Rigel also forms part of the Winter Hexagon or Winter Circle; an asterism outlined by the stars Rigel, Aldebaran, Capella, Pollux, Procyon, and Sirius. The asterism is best viewed from the northern hemisphere.
Rigel: Etymology and Designation
The original Arabic name that Rigel is derived from is Rijl Jauzah al Yusrā, meaning ‘the left leg or foot of the Great One [Orion]’. This ancient mention of the star dates back to at least the 10th Century. Other obsolete Arabic names for the star include Rigl al-Gabbar, and the similar names Algebar and Elgebar. The first record of the anglicized name Rigel dates back to 1252 in the Alfonsine Tables: a collection of astronomical data that was used to calculate the position of the Sun, Moon, and planets.

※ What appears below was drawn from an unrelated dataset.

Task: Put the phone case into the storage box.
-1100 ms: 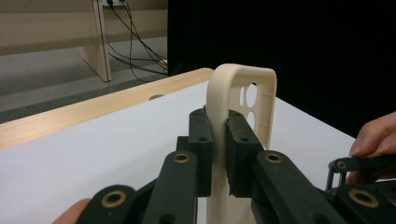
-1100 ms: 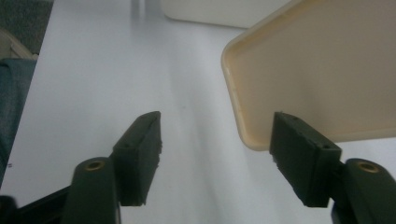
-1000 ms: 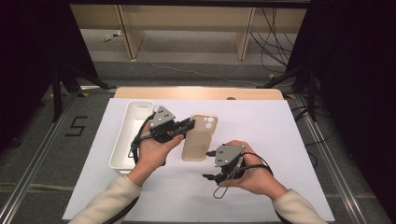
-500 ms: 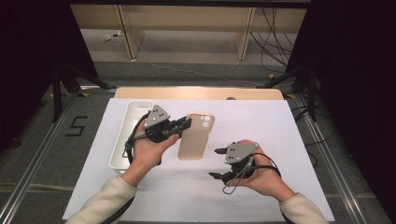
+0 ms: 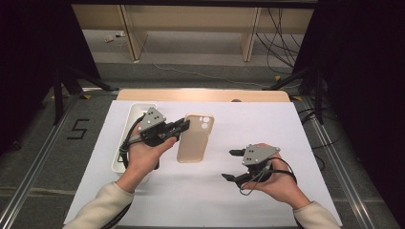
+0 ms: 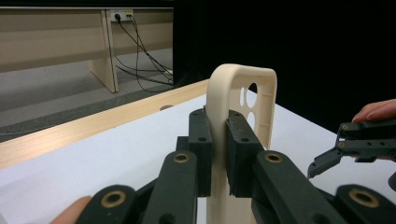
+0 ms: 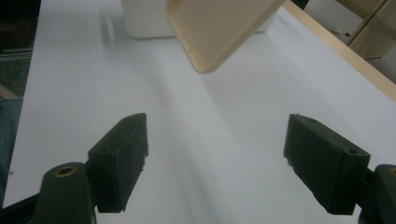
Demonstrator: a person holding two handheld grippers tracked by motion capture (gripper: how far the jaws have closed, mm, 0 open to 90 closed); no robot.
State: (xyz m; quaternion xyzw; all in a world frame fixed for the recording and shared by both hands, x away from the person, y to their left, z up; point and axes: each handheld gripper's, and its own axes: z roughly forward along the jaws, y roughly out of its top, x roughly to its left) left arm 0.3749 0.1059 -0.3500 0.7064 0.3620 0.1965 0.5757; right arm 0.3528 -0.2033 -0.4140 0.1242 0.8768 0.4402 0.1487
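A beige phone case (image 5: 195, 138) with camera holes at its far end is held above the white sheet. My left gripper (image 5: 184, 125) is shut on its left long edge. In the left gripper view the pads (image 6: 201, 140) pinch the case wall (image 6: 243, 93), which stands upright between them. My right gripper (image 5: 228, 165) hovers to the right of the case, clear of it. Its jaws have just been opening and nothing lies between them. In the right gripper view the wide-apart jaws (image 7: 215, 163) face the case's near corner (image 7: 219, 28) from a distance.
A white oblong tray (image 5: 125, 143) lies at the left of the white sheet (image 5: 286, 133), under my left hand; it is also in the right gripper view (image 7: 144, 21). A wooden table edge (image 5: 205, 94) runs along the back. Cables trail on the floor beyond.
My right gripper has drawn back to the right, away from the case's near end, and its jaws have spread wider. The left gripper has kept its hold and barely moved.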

Johann Bayer designated Rigel ‘β Orionis’ or ‘Beta Orionis’ in 1603. Stars designated ‘beta’ are usually the 2nd brightest star of their constellation. For this reason, modern astronomers believe that Johann Bayer observed Rigel and Betelgeuse during a rare period in which Betelgeuse outshone Rigel – a result of both stars’ variability. This would explain his designations of Betelgeuse as Alpha Orionis and Rigel as Beta Orionis.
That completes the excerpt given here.